··· Exercise material ···

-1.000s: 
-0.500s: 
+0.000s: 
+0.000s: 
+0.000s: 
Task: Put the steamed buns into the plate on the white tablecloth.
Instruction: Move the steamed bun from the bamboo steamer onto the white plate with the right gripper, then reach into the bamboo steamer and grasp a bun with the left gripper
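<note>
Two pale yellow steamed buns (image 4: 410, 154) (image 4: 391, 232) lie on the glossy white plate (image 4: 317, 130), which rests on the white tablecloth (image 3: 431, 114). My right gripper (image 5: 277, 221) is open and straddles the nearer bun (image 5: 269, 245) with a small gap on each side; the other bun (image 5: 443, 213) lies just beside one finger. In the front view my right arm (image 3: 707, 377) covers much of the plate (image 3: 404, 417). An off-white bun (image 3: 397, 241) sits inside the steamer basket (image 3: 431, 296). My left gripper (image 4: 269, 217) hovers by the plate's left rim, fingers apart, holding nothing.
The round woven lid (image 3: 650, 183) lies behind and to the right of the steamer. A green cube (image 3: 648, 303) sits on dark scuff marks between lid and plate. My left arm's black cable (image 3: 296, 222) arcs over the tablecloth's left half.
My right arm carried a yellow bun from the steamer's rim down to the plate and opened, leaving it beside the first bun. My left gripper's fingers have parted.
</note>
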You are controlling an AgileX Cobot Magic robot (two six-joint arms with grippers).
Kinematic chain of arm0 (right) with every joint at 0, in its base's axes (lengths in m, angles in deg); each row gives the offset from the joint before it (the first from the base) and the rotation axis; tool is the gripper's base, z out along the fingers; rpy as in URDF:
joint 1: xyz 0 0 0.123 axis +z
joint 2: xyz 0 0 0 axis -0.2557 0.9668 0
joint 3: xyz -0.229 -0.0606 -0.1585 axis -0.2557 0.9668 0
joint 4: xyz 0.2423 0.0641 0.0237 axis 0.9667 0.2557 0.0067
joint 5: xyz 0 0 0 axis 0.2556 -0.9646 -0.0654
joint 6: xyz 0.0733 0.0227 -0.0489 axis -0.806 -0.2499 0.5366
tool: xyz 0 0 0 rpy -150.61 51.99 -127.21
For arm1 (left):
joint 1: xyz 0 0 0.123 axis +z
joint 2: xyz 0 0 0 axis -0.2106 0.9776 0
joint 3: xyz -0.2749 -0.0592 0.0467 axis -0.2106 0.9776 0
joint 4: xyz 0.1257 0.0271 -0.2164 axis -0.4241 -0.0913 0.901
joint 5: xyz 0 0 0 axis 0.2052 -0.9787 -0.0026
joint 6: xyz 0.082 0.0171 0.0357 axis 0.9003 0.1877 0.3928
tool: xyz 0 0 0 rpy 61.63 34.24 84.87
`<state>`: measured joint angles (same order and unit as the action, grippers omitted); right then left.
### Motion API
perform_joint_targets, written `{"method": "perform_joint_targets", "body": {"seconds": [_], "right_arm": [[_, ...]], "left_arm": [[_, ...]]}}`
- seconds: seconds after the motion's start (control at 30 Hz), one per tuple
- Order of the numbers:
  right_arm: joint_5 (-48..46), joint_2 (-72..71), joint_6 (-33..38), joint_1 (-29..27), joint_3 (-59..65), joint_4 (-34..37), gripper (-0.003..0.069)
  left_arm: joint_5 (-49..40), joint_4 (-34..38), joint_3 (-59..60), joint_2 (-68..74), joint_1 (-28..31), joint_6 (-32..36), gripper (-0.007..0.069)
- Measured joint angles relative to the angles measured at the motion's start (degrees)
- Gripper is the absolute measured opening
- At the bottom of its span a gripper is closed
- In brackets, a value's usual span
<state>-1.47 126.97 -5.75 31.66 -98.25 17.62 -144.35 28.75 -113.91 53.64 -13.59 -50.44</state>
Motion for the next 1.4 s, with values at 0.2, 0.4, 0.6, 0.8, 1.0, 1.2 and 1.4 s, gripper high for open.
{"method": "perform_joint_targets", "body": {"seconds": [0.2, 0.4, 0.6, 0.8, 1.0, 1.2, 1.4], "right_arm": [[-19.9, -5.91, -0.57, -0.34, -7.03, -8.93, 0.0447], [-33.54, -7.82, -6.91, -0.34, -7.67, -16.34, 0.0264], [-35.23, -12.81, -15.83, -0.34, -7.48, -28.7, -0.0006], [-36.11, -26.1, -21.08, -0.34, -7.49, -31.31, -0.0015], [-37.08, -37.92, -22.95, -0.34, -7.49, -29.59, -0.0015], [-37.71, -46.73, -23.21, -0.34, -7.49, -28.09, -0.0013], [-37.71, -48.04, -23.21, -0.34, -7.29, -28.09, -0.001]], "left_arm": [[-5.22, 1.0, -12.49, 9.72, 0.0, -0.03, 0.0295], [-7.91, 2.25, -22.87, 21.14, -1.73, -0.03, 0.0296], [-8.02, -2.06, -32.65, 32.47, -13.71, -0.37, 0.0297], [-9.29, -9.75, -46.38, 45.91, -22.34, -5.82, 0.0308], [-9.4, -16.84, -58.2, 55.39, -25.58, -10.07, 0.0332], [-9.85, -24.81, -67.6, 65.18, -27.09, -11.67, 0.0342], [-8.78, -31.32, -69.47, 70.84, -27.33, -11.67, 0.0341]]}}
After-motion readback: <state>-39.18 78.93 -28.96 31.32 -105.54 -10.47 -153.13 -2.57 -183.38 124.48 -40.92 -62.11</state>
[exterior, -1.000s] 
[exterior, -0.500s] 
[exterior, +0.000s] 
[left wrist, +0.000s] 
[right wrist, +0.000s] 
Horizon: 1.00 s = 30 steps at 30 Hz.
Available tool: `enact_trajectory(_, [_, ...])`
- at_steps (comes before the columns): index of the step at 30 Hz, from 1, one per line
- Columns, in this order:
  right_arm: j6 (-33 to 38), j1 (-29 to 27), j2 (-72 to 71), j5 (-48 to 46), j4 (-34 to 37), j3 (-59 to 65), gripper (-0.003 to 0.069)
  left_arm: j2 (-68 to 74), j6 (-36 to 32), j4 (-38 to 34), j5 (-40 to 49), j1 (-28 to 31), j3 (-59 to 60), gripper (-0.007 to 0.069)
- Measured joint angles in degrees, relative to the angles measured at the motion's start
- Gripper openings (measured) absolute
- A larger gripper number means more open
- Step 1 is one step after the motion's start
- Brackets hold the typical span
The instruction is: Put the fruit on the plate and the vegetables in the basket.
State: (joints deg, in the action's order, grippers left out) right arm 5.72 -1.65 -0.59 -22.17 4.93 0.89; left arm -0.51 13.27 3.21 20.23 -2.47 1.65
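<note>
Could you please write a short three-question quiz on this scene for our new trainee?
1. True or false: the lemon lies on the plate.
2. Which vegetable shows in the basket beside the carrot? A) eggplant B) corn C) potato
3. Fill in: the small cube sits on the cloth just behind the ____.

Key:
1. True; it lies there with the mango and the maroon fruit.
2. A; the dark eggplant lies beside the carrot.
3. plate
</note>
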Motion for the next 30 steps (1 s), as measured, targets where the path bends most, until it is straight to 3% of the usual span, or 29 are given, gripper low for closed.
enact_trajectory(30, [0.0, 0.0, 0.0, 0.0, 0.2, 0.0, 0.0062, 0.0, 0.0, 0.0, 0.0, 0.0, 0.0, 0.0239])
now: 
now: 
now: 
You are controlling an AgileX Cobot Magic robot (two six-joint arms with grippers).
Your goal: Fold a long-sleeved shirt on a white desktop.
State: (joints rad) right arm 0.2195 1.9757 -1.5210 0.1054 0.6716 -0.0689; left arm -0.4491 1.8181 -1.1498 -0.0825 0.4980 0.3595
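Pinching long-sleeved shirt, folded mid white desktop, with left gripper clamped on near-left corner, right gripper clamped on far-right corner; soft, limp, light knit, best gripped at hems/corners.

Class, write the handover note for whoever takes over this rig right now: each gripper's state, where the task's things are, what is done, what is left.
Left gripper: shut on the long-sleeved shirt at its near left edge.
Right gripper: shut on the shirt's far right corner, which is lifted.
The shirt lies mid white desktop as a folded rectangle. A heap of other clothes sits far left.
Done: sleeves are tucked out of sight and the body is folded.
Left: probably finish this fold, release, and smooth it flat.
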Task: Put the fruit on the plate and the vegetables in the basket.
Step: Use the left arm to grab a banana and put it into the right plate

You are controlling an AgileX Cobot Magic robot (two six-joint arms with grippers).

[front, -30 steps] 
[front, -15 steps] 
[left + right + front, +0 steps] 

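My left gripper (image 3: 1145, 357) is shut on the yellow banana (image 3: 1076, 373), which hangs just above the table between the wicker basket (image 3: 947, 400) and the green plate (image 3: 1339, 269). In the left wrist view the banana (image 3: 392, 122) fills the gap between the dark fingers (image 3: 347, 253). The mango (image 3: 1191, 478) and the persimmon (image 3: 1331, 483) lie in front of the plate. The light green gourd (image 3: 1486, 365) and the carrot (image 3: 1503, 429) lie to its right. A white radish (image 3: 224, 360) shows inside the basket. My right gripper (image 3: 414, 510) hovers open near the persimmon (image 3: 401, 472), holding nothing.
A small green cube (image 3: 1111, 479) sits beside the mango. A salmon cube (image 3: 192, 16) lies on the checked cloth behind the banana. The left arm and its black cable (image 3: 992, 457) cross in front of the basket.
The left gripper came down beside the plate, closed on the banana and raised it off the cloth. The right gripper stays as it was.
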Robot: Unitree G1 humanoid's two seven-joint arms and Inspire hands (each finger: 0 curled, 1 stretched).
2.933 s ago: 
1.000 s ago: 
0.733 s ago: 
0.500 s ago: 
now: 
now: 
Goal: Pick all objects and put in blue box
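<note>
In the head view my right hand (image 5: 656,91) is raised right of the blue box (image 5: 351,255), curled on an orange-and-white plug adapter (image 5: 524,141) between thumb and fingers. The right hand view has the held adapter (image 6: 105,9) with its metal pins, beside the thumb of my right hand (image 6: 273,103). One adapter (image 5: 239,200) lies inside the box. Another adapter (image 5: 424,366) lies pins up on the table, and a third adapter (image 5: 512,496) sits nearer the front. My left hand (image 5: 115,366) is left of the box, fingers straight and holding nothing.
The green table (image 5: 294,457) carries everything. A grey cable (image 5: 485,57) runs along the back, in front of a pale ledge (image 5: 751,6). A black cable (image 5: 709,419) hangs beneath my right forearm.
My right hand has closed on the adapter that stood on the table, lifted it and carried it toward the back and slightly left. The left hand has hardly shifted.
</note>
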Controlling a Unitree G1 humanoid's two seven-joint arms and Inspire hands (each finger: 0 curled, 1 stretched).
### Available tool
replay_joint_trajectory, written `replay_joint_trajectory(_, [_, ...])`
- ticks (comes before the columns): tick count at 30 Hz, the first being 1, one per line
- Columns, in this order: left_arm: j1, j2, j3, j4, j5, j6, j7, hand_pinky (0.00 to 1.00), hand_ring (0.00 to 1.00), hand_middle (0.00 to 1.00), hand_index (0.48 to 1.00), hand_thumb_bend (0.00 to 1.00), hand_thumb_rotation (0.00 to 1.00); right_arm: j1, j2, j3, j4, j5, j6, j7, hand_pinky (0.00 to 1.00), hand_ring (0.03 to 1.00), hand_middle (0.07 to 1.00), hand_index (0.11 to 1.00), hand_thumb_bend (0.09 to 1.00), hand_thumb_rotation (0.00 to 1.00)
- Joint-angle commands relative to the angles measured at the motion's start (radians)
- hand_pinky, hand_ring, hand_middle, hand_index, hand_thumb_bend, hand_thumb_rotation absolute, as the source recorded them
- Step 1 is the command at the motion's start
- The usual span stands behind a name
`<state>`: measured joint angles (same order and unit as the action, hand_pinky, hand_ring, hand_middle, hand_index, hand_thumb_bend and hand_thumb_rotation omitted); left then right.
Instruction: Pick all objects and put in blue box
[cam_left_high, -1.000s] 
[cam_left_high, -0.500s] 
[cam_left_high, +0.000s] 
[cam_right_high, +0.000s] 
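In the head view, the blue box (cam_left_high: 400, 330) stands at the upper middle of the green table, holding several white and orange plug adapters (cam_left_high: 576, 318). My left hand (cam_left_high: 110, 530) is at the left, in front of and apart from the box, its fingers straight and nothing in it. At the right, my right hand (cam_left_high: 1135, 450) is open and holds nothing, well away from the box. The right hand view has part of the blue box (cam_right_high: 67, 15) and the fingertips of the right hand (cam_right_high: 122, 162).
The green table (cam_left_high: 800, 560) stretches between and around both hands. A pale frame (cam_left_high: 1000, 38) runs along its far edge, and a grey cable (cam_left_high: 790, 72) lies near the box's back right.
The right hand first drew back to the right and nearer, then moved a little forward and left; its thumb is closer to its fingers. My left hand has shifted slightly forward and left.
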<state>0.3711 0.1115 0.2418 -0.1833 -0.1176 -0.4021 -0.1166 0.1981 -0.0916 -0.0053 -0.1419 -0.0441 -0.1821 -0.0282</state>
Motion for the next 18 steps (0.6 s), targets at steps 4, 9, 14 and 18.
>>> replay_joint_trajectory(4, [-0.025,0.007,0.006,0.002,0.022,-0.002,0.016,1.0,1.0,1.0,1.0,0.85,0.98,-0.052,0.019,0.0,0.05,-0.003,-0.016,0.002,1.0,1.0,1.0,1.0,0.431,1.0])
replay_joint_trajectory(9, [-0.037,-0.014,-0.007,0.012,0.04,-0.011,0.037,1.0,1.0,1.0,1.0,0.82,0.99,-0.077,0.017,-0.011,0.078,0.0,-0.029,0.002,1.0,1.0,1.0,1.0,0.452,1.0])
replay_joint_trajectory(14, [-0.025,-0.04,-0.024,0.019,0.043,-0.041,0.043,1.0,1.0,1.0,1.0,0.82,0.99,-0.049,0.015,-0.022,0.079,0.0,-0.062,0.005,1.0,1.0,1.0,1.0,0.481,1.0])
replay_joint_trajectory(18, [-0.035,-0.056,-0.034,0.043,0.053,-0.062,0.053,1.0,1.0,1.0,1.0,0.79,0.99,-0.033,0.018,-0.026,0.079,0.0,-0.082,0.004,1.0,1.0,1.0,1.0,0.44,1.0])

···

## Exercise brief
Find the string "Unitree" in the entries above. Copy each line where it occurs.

## Answer space
Robot: Unitree G1 humanoid's two seven-joint arms and Inspire hands (each finger: 0 curled, 1 stretched).
Controlling a Unitree G1 humanoid's two seven-joint arms and Inspire hands (each finger: 0 curled, 1 stretched).

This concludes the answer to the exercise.